→ **Instructions for the task**
Every line of the material should be output exactly as written.

→ **Data segment**

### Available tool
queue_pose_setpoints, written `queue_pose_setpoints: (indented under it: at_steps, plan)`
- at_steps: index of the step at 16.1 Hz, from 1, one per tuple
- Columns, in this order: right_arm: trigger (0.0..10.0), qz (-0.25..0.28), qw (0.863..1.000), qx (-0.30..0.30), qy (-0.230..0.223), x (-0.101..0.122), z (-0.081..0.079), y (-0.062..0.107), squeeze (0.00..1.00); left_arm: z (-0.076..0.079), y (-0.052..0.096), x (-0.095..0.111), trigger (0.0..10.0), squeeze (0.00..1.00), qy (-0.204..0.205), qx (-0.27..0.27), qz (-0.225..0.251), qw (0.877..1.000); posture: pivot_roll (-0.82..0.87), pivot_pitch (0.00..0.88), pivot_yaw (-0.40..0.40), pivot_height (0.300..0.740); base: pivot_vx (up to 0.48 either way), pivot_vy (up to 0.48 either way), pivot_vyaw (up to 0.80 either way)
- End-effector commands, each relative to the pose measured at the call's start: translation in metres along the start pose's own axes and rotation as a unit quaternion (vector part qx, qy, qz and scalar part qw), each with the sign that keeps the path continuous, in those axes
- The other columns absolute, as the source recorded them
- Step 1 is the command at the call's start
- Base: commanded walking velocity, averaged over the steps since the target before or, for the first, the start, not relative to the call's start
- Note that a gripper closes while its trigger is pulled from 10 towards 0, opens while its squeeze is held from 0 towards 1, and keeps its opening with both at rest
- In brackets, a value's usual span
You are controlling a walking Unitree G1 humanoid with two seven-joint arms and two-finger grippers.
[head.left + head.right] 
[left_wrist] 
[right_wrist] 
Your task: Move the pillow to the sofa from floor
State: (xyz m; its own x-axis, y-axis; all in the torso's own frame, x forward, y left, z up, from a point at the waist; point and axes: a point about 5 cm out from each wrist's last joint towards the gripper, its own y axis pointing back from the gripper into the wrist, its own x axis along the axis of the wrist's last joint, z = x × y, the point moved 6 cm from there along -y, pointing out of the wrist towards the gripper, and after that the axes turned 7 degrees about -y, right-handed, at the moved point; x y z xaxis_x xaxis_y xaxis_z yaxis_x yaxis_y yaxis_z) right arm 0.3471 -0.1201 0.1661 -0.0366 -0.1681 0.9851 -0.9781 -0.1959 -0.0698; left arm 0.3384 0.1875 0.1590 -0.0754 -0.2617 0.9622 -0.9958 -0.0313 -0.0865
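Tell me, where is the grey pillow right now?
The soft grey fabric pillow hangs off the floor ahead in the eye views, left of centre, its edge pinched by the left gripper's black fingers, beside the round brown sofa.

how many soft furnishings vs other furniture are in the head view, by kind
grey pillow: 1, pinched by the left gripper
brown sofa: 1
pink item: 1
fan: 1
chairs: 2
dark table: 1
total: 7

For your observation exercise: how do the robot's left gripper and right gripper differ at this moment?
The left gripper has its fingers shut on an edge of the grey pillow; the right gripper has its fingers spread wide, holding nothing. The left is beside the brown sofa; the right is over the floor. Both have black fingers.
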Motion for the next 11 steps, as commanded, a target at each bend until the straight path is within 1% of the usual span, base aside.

→ **Solution for this problem**
### Available tool
queue_pose_setpoints, written `queue_pose_setpoints: (indented under it: at_steps, plan)`
- at_steps: index of the step at 16.1 Hz, from 1, one per tuple
- Columns, in this order: right_arm: trigger (0.0..10.0), qz (-0.25..0.28), qw (0.863..1.000), qx (-0.30..0.30), qy (-0.230..0.223), x (-0.101..0.122), z (-0.081..0.079), y (-0.062..0.107), squeeze (0.00..1.00); left_arm: z (-0.076..0.079), y (-0.052..0.096), x (-0.095..0.111), trigger (0.0..10.0), squeeze (0.00..1.00), qy (-0.204..0.205), qx (-0.27..0.27), qz (-0.225..0.251), qw (0.877..1.000); posture: pivot_roll (-0.82..0.87), pivot_pitch (0.00..0.88), pivot_yaw (-0.40..0.40), pivot_height (0.300..0.740); base: pivot_vx (up to 0.48 either way), pivot_vy (up to 0.48 either way), pivot_vyaw (up to 0.80 either way)
- End-effector commands, each relative to the pose measured at the call's start: translation in metres along the start pose's own axes and rotation as a unit quaternion (vector part qx, qy, qz and scalar part qw), each with the sign that keeps the path continuous, in those axes
- The other columns absolute, as the source recorded them
- Step 1 is the command at the call's start
- Base: commanded walking velocity, averaged over the steps since the target before or, for the first, the start, not relative to the call's start
- Note that a gripper closes while its trigger is pulled from 10 towards 0, opens while its squeeze is held from 0 towards 1, and keeps its opening with both at rest
- In brackets, a value's usual span
You are controlling a walking Unitree G1 humanoid with two seven-joint arms and two-finger grippers.
[head.left + head.right] 
[left_wrist] 
[right_wrist] 
Your task: Move the pillow to the sofa from floor
State: (xyz m; its own x-axis, y-axis; all in the torso's own frame, x forward, y left, z up, from a point at the waist; point and axes: a point about 5 cm out from each wrist's last joint towards the gripper, its own y axis pointing back from the gripper into the wrist, its own x axis along the axis of the wrist's last joint, z = x × y, the point moved 6 cm from there along -y, pointing out of the wrist towards the gripper, and after that the axes turned 7 degrees about -y, right-handed, at the moved point; x y z xaxis_x xaxis_y xaxis_z yaxis_x yaxis_y yaxis_z) right arm 0.3471 -0.1201 0.1661 -0.0366 -0.1681 0.9851 -0.9781 -0.1959 -0.0698; left arm 0.3384 0.1875 0.1590 -0.0754 -0.2617 0.9622 -0.9958 -0.0313 -0.0865
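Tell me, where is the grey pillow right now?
The soft grey fabric pillow hangs off the floor ahead in the eye views, left of centre, its edge pinched by the left gripper's black fingers, beside the round brown sofa.

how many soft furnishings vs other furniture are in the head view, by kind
grey pillow: 1, pinched by the left gripper
brown sofa: 1
pink item: 1
fan: 1
chairs: 2
dark table: 1
total: 7

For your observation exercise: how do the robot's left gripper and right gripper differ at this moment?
The left gripper has its fingers shut on an edge of the grey pillow; the right gripper has its fingers spread wide, holding nothing. The left is beside the brown sofa; the right is over the floor. Both have black fingers.
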Motion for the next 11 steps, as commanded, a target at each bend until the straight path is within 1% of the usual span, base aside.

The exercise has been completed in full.